Manifestation à Turin (Italie) le 12 juin, contre la décision du ministre de l’intérieur Matteo Salvini de ne pas laisser accoster l’« Aquarius » en Italie. / Alessandro Di Marco / AP

Editorial du « Monde ». Matteo Salvini, en bon dirigeant d’extrême droite, a mis à profit ses premiers jours au pouvoir, à Rome, pour déchaîner sa hargne anti-migrants : le dirigeant de la Ligue a fermé les ports italiens au navire de sauvetage Aquarius et à ses 629 passagers recueillis au large des côtes libyennes.

L’errance du bateau aurait pu durer longtemps si le nouveau gouvernement espagnol du socialiste Pedro Sanchez ne s’était pas proposé de l’accueillir à Valence, où il devrait accoster d’ici au dimanche 17 juin.

L’objectif est double pour le vice-président de la coalition formée avec le Mouvement 5 étoiles. Il s’agit d’abord d’afficher sa détermination contre les migrants et autres réfugiés candidats à l’exil dans la prospère Europe. Le dirigeant souverainiste cherche sans doute aussi à démontrer que l’Union européenne n’a pas pris la mesure de la menace qui pèserait sur elle, et qu’elle est, pire encore, tout simplement incapable d’y faire face.

Ce faisant, il tend un piège redoutable aux dirigeants du continent, à l’avant-veille de la campagne pour les élections européennes de mai 2019, alors que tout annonce qu’elles se focaliseront sur les enjeux migratoires.

Des mesures drastiques

La démonstration est d’autant plus facile que les Etats européens ont été dans l’incapacité, ces dernières années, de coordonner leurs réponses face à ce qu’il est convenu d’appeler la « crise migratoire ». Ils ont eu du mal à faire preuve de solidarité, comme l’a montré la dérive de l’Aquarius. Du mal aussi à réformer les procédures mises en place pour gérer les demandes d’asile dans une Europe où cette compétence reste du ressort national – le règlement de Dublin, qui oblige les candidats à déposer leur requête dans le pays de première entrée, l’Italie, la Grèce ou l’Espagne en l’occurrence.

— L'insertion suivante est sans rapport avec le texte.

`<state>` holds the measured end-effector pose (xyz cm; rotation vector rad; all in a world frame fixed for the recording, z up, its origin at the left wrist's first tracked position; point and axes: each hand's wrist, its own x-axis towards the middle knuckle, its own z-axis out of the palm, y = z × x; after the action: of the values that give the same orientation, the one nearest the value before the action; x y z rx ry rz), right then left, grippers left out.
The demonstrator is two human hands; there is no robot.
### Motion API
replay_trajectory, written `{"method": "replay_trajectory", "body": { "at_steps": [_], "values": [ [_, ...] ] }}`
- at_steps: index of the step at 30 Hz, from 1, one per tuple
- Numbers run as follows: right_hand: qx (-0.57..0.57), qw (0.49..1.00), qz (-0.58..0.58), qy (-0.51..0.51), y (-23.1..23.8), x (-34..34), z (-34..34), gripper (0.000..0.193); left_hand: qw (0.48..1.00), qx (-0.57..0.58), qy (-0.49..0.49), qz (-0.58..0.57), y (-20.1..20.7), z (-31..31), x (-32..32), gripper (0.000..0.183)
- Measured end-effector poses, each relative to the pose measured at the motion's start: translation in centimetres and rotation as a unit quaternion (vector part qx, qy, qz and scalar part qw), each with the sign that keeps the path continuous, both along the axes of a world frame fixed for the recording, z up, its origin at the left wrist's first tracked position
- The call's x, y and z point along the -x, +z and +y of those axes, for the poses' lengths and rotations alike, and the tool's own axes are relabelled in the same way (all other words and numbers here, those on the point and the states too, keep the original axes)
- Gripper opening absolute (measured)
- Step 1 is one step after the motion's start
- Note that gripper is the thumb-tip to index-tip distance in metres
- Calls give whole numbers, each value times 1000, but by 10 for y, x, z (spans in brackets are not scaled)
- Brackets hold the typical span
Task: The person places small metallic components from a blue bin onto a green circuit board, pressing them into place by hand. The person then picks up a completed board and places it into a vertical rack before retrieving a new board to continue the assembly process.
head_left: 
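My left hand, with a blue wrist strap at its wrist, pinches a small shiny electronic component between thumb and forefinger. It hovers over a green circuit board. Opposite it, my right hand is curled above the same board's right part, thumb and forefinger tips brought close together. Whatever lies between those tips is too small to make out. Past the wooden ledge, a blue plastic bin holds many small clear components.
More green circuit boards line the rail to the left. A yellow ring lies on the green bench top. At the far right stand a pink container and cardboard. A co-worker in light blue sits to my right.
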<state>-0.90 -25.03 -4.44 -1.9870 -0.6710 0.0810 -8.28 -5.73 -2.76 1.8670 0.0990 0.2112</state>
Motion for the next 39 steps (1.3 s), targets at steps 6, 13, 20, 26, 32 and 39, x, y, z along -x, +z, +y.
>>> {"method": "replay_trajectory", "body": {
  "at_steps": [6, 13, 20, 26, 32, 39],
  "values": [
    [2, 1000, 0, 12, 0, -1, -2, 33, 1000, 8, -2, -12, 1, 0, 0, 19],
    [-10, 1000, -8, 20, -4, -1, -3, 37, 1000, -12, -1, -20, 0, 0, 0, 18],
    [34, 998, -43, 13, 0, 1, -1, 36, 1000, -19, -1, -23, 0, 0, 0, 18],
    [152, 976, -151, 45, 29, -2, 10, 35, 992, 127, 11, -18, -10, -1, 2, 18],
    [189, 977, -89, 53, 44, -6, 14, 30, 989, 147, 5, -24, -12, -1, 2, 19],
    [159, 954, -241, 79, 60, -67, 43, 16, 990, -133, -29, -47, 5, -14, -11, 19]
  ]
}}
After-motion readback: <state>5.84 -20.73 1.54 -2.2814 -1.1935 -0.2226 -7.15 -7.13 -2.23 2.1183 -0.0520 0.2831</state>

A en croire M. Salvini, l’Europe ne serait pas redescendue du pic migratoire qu’elle a connu en 2015, quand un million de personnes avaient risqué leur vie pour rejoindre ses côtes, pour l’essentiel via la mer Egée, entre la Turquie et la Grèce. Mais il est trompeur d’entretenir cette illusion. En réalité, le nombre d’arrivées sur les côtes européennes est sous contrôle, très loin des sommets atteints en 2015.

Trois ans plus tard, 35 000 personnes ont fait de même depuis janvier, cette fois plutôt par la route italienne, d’après les estimations du Haut-Commissariat aux réfugiés. Pour la seule Allemagne, principal pays de destination, le nombre des demandeurs d’asile est ainsi en fort recul depuis trois ans : il a atteint, en 2017, son niveau des années 1990, soit 233 000 personnes, en baisse de 70 % par rapport à l’année précédente (contre 128 000 en Italie et 100 000 en France, en hausse).

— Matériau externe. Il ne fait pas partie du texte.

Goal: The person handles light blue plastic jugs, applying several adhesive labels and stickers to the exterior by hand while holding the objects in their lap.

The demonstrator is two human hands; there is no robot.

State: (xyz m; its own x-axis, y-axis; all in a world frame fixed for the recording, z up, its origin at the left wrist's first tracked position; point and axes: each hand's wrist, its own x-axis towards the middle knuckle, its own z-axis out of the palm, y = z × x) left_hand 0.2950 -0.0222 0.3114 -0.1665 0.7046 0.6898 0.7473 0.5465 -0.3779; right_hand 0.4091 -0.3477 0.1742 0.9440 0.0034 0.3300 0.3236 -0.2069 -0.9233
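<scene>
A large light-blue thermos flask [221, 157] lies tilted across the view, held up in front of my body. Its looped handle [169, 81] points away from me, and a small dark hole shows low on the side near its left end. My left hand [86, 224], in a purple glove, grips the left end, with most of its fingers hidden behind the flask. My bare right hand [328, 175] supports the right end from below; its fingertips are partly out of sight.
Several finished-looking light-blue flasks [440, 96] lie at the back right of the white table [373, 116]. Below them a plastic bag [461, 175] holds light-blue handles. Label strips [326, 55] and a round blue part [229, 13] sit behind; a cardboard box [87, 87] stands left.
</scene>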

Les départs de Libye réduits

Entre-temps, l’Union européenne et ses Etats membres ont pris des mesures drastiques, souvent controversées d’ailleurs, que les forces d’extrême droite font naturellement mine d’ignorer. Sous l’égide d’Angela Merkel, un accord a été signé, au printemps 2016, avec la Turquie du président Erdogan, afin de réduire les arrivées en Grèce et de fermer la route des Balkans empruntée par les migrants pour rejoindre le nord de l’Europe. Au grand dam des organisations humanitaires, ce compromis prévoyait même de pouvoir renvoyer vers la Turquie les personnes déboutées de l’asile par Athènes. Une clause qui n’a pas été appliquée.

De la même manière, le gouvernement de centre gauche italien, battu par les forces antisystème le 4 mars, a réussi à réduire très sensiblement les départs de Libye, en passant des accords plus ou moins officiels avec les autorités et les factions du pays. Le ministre de l’intérieur de l’époque, Marco Minitti, s’est employé à couper l’herbe sous le pied des partis extrémistes, dont la Ligue de M. Salvini. Cela ne s’est pas révélé suffisant, mais ce n’est pas une raison pour tomber dans le piège tendu par l’extrême droite européenne. Qui entend bien faire son miel des peurs, lors du scrutin européen de 2019.